### Your instructions
Some lines below hold "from". Pick them out and copy them.

### Information provided
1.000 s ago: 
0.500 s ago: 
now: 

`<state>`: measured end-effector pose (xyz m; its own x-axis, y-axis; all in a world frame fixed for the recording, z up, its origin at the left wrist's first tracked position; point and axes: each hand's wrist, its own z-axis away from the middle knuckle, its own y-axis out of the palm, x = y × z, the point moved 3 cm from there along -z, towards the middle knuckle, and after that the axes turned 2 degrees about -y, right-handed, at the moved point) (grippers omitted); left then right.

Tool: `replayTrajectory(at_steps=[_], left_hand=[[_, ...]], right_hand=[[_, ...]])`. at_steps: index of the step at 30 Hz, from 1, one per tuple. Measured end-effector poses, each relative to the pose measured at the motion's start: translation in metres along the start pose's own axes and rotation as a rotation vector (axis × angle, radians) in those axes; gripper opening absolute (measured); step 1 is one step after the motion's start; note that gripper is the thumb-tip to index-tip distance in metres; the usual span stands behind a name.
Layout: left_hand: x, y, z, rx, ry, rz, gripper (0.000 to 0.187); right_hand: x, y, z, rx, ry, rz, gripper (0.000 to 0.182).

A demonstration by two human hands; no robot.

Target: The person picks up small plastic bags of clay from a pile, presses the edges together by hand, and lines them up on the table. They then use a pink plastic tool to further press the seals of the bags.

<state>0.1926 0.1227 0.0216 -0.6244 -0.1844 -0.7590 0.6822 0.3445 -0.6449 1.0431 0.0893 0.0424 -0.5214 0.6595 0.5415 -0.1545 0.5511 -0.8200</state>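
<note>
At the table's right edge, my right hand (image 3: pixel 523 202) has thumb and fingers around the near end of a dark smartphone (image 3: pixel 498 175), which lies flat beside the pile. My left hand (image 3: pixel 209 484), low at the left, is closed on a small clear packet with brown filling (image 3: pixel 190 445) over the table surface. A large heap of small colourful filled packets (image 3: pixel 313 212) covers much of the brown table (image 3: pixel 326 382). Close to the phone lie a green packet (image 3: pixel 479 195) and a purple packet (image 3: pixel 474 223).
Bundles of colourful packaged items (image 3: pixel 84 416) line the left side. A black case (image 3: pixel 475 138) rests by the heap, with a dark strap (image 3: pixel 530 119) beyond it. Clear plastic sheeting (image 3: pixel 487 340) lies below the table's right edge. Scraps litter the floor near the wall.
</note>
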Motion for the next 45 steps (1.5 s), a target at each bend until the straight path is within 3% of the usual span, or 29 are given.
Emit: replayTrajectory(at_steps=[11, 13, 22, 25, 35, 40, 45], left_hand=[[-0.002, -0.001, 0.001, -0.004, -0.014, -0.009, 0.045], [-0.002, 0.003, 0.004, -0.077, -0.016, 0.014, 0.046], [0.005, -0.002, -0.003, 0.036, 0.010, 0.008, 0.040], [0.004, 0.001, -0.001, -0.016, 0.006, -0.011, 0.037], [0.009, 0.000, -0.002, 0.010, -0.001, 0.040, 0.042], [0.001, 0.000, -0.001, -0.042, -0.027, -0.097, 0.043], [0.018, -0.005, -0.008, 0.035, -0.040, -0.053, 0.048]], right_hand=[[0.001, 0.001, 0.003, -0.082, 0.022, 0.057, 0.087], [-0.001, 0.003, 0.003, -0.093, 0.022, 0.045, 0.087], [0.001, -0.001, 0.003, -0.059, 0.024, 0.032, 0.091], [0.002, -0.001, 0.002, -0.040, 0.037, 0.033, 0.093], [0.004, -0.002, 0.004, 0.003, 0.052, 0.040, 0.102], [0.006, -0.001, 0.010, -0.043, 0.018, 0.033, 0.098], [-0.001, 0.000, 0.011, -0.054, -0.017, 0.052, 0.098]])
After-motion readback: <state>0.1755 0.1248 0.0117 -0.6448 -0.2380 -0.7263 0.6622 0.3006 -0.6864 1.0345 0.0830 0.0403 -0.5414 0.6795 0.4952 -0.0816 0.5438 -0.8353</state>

### Exercise result
`<state>`: measured end-effector pose (xyz m; its own x-axis, y-axis; all in a world frame fixed for the recording, z up, its origin at the left wrist's first tracked position; point and axes: each hand's wrist, its own z-axis away from the middle knuckle, its own y-axis out of the palm, x = y × z, the point moved 3 cm from there along -z, towards the middle knuckle, and after that the axes turned 2 degrees about -y, right-handed, at the moved point) (grippers omitted); left then right.
Tool: `replayTrajectory(at_steps=[_], left_hand=[[_, ...]], right_hand=[[_, ...]])`. at_steps: index of the step at 30 Hz, from 1, one per tuple. Measured end-effector poses, each relative to the pose measured at the motion's start: translation in metres along the start pose's own axes and rotation as a rotation vector (axis × angle, radians) in those axes; gripper opening absolute (measured); step 1 is one step after the motion's start; note that gripper is the thumb-tip to index-tip distance in metres; the usual span stands behind a name.
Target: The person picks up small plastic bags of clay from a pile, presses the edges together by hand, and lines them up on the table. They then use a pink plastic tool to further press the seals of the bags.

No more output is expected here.